There was a clothing company who discovered that a Hong Kong or Taiwan outfit was counterfeiting their brand. Instead of bringing legal action, they went to the company and bought it out, subsequently releasing the same "counterfeit" product as their "bargain brand."
It's only people who don't have control over their own product - like artists under contract to music companies - or companies who don't know how to take advantage of or compete with so-called "piracy" who moan and groan about it.
The solution to every problem of this sort is: how can I take advantage of it?
Richard Steven Hack - This sig is TOO GODDAMN SHORT TO DO ANYTHING USEFUL WITH! MORONS!
Question for a lawyer: Does Microsoft's deliberate allowance of piracy create a case of estoppel?
Estoppel by silence: "A type of estoppel that prevents a person from asserting something when she had both the duty and the opportunity to speak up earlier..."
Since Microsoft allows piracy, can the company lose its copyright?
Microsoft definitely encourages piracy, in my opinion. For years, local computer stores carried to office suite alternatives: Legal Microsoft Office, and pirated Microsoft Office for $50. Word Perfect and Lotus could not compete. I'm not sure what local computer stores are doing now.
I could give other examples.
I stopped reading at "Linux threat lessens". BusinessWeek obviously doesn't get it.

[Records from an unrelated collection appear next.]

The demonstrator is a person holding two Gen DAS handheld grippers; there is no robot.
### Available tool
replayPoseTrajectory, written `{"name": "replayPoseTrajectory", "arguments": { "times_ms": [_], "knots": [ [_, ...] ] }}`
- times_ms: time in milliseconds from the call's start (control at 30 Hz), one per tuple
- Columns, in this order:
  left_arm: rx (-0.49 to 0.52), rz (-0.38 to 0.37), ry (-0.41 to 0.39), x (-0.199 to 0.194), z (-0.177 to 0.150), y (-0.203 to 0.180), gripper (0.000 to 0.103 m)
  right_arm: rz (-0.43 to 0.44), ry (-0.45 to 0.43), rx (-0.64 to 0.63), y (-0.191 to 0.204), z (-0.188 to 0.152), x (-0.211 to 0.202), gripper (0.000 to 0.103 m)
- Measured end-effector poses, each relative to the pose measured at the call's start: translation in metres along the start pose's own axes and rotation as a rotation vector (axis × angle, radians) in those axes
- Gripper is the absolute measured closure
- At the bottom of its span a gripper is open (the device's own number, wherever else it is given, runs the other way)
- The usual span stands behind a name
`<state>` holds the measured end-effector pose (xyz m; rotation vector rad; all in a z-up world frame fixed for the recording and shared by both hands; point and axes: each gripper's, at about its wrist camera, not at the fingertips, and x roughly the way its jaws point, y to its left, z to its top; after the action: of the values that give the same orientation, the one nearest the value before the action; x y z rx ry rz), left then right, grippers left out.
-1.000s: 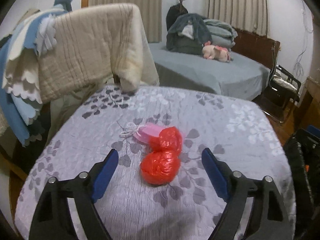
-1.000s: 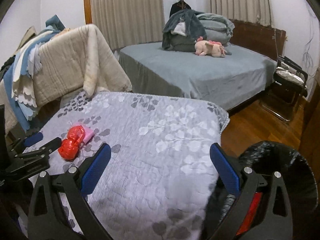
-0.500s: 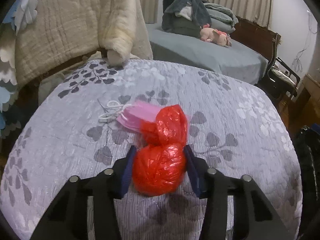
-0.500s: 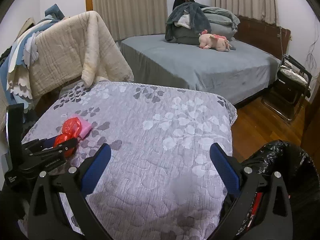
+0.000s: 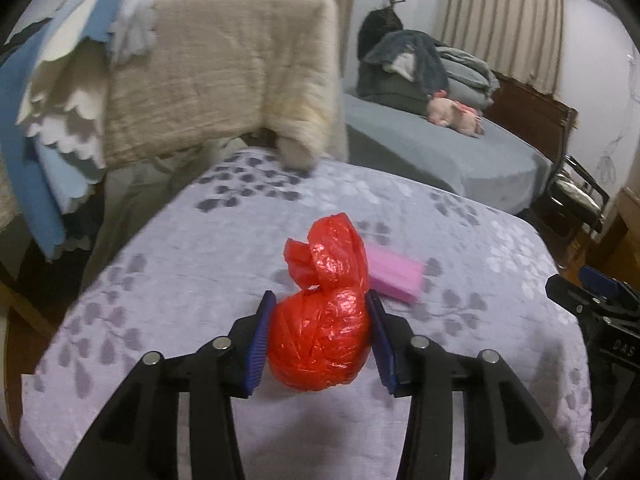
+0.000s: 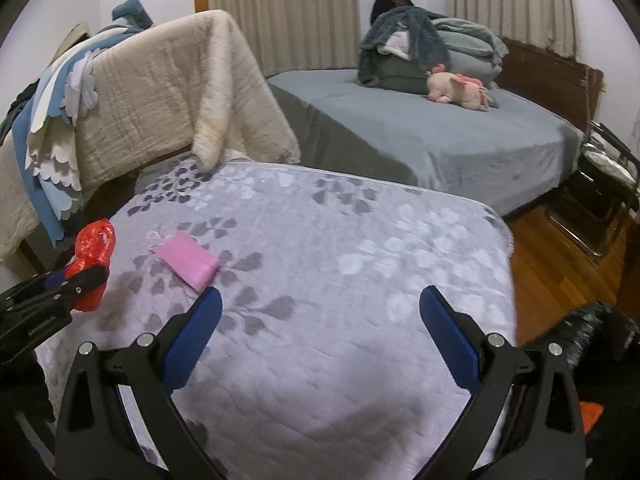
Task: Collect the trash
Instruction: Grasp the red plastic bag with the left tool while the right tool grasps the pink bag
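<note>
The red plastic bag point(image 5: 320, 336) is crinkled and glossy, a round bundle tied into a twisted knot at the top. The left gripper point(image 5: 320, 336) has its blue ribbed pads pressed on both sides of the bundle, above the near left part of the quilted grey bedspread point(image 6: 320, 248) with leaf pattern. Just beside it lies a flat pink mask point(image 6: 188, 260). The right gripper point(image 6: 320, 336) has jaws wide apart over bare quilt, near its right edge, beside the black trash bag point(image 6: 592, 332).
</note>
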<state>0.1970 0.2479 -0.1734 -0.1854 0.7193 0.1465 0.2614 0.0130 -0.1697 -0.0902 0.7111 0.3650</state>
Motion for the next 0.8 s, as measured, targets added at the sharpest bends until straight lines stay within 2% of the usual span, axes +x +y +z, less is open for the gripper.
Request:
{"name": "replayPoseTrajectory", "arguments": {
  "times_ms": [167,500,800],
  "knots": [
    [-0.024,0.054,-0.012,-0.003,0.006,0.030,0.058,0.048,-0.010,-0.031,0.033,0.016,0.023,0.007],
    [-0.052,0.083,-0.031,-0.010,0.011,0.063,0.058,0.091,0.032,-0.103,0.089,0.031,0.078,0.007],
    [-0.060,0.084,-0.038,-0.009,0.008,0.071,0.058,0.106,0.097,-0.133,0.104,0.026,0.105,0.007]
  ]
}}
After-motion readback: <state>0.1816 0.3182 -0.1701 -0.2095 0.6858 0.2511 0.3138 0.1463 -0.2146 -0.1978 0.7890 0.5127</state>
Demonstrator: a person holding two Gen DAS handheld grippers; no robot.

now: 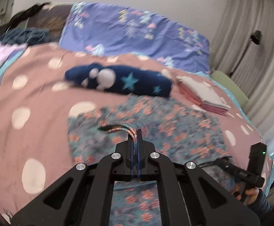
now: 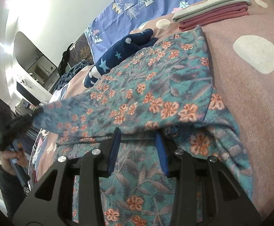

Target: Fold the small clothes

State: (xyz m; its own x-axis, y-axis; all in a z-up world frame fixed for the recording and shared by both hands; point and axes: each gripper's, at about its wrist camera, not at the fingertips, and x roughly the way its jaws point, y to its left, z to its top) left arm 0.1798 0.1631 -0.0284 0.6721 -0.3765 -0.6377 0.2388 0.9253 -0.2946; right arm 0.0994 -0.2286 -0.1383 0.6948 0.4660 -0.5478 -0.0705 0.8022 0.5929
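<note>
A teal garment with orange flowers (image 1: 155,124) lies on the pink dotted bedspread (image 1: 33,98). My left gripper (image 1: 136,131) is shut on a folded edge of the floral garment and lifts it a little. In the right wrist view the same garment (image 2: 155,94) spreads ahead. My right gripper (image 2: 138,133) is open, its blue pads either side of the garment's near fold; the cloth covers the fingertips. The left gripper (image 2: 31,115) shows at the left of that view, blurred, pulling a corner of the garment. The right gripper body (image 1: 250,171) shows at lower right in the left wrist view.
A navy garment with stars (image 1: 122,81) lies beyond the floral one. A stack of folded pink and white clothes (image 1: 202,94) sits at the right. A blue patterned pillow (image 1: 133,35) lies at the head of the bed. Curtains (image 1: 259,56) hang on the right.
</note>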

The Linux threat is not going to lessen. BusinessWeek seems to think that MS can give the software away, get a monopoly, and then there will be no threat. That strategy has not worked even in the US, where people are rich enough to afford Microsoft software and where there are no political reasons to avoid Microsoft. (If I were in a foreign government, I wouldn't want to count on a US software company, just as some US government folks got skittish when Lenovo took over the ThinkPads.) People are not switching to Linux solely because of price. They are switching because it is in some ways a superior product.
Microsoft's problem is not Linux; Microsoft's problem is that it has an antiquated business model: selling shrink-wrapped commodity software at astronomical prices. Giving the software away will delay the inevitable, but the key word is "inevitable".
Penny - plain text accounting
For me, the price of a new MS Windows OS would be less than a day's wages.
I wonder what is the price in man-hours for the median-income American? and what is the price of the same in China for a median-income Chinese worker? Is there a correlation between these figures and the likelihood that a user will pirate the software rather than purchase it from a legitimate source?